There are various ways to store a multinomial expression in the memory, but we will store the input as a string and remove any whitespaces for simplicity’s sake. Strings are particularly useful for implementation since they are easily iterable, which makes the lucidity of this algorithm stand out.
How It Works
With the basics of our methodology covered, let us now describe how the actual algorithm works. Each step has been enumerated where additional steps are exhibited with code fragments in Python 3. Considering each iterative element denoted by the variable char has already been converted to a string at the beginning, we can easily take the first iterative element char and proceed. The procedure is as follows:
- If you see a left parenthesis, just ignore it.
if char == “(“:
pass
2. If char has a numerical value, i.e. it has type int, float, or double (not in Python 3 but Java, for example), place them in the values stack.
try:
char = int(char)
values.append(char)
3. If char is an operator, place them in the operators stack.
4. If char is a right parenthesis, take the operation on the top of the operators stack and operate with the top two values (first_value and second_value) in the values stack.
first_value = values.pop()
second_value = values.pop()
operator = operators.pop()
5. Push the value of the operation onto the top of the stack.
Intuitively, one might need to put all the code snippets inside a loop until one of the stacks run out of elements. Since we’re pushing/popping elements from the two stacks as we go, the process takes care of itself and ultimately terminates with a single value in the values stack. This is where the intelligibility of this algorithm can be observed once more.
Limitations
Even though the two-stack algorithm follows a very simple and brilliant procedure, there are some drawbacks one might need to keep in mind. Some of these limitations have been listed below.
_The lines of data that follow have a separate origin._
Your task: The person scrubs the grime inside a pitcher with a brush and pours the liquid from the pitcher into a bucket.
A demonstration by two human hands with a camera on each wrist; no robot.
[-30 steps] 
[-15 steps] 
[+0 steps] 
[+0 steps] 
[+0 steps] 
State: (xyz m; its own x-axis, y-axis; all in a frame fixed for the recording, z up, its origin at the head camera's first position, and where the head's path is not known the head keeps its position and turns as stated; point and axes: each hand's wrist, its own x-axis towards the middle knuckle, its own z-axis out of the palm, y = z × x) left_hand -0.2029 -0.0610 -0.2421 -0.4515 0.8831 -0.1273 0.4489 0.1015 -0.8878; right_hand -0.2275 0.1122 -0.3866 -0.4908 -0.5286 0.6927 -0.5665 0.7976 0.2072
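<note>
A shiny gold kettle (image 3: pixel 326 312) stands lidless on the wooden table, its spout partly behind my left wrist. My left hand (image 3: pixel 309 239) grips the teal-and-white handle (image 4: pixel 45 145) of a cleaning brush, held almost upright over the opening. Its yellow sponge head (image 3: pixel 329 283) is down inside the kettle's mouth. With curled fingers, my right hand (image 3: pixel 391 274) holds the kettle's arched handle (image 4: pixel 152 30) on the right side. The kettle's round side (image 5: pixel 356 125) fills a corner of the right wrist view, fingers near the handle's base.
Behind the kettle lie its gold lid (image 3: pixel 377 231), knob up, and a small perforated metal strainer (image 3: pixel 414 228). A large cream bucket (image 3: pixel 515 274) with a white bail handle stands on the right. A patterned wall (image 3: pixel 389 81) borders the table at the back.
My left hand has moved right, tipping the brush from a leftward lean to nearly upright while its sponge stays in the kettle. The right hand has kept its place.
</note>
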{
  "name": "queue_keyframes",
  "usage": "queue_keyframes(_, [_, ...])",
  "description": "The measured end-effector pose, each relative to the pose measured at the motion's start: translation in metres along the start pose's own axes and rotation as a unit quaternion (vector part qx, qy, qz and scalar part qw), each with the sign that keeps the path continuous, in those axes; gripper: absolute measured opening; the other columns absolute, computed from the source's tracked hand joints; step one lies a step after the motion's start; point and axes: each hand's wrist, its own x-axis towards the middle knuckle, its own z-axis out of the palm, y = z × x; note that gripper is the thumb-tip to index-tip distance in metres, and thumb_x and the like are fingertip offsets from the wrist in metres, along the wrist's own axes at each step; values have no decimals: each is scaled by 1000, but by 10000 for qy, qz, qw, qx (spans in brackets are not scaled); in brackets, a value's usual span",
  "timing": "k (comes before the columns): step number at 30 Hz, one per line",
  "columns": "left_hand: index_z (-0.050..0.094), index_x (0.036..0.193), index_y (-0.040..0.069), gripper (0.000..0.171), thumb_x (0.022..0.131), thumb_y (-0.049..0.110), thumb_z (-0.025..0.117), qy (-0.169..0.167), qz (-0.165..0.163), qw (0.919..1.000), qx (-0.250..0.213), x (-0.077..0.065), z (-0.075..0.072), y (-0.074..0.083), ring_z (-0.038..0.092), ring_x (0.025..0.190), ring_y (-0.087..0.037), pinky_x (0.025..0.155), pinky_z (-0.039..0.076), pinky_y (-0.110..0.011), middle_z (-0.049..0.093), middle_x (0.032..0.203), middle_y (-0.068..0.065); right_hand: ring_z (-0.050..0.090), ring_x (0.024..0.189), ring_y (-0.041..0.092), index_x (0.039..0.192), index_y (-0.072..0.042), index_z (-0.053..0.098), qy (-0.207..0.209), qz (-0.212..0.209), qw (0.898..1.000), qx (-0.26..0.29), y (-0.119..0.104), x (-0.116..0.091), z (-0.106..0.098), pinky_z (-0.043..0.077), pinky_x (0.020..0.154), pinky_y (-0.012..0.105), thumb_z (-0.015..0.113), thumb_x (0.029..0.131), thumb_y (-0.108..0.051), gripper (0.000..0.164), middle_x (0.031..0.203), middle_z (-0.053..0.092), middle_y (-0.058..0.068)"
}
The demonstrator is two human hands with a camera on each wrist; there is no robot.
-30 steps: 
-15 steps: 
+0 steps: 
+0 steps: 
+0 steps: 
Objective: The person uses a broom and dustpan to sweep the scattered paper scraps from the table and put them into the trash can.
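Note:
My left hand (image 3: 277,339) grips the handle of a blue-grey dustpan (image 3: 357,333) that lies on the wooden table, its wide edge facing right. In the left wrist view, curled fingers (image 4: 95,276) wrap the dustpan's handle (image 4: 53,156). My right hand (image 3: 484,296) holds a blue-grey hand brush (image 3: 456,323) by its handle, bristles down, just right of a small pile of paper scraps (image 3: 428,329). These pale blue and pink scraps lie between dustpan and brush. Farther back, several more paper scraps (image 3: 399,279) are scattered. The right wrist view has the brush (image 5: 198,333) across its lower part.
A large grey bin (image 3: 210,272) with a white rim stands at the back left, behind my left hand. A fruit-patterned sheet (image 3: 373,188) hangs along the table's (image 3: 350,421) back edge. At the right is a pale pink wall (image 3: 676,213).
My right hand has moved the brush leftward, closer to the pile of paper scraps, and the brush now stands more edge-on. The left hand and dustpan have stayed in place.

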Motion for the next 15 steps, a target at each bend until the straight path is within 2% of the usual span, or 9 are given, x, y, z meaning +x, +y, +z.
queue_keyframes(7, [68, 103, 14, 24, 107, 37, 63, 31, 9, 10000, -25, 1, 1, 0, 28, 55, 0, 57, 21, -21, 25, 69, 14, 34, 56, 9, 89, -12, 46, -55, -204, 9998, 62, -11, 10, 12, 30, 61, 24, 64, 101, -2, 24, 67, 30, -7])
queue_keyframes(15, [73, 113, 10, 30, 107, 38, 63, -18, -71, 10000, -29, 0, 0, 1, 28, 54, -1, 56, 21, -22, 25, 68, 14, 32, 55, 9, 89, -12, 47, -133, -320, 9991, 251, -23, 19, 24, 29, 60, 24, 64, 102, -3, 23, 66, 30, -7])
Parsing Multi-Digit Integers
Since we are converting the expression to a string and iterating over each of its elements based on their types, the algorithm may fail to differentiate between a single-digit integer and a multi-digit one. Consider 2 + 3 and 20 + 3: the algorithm will iterate over 2 and 0 separately for the second expression. The re module in Python 3 and other libraries can do a great job of parsing integers from strings, but they usually interfere with the sequential flow of the algorithm. There is another limitation induced as a by-product of this implementation, which we will discuss next.
Negative Values
The algorithm cannot differentiate between the operator “–” and the negative sign “–”. If the input expression includes negative values, it would be more useful to use a function similar to copysign() to denote the negative value, or simply assign a different operator to subtraction other than “–”.
Redundant Parentheses
The algorithm uses left and right parentheses to position itself on the input and start an operation. For the algorithm to work correctly, redundant parentheses are required both at the beginning and at the end of the expression, e.g. (2 + (3 * 5)) instead of 2 + (3 * 5). Recall that the right parenthesis is the caller-to-action for the operation at the top of the operators stack.
Conclusion
The order of precedence for complicated operations could be very well-recognized and understood by humans whereas it becomes a little tricky to make a computer interpret this expression and evaluate a correct output. Dijkstra’s Algorithm provides a very compact and clever way to tackle this problem using one of the most fundamental data structures in computer science. It also employs a similar logic to one of the most famous algorithms in computer science and graph theory, Dijkstra’s Shortest Path Algorithm. These two unique strategies provide highly scalable solutions that can be implemented in almost any programming language while minimizing the occurrence of human error.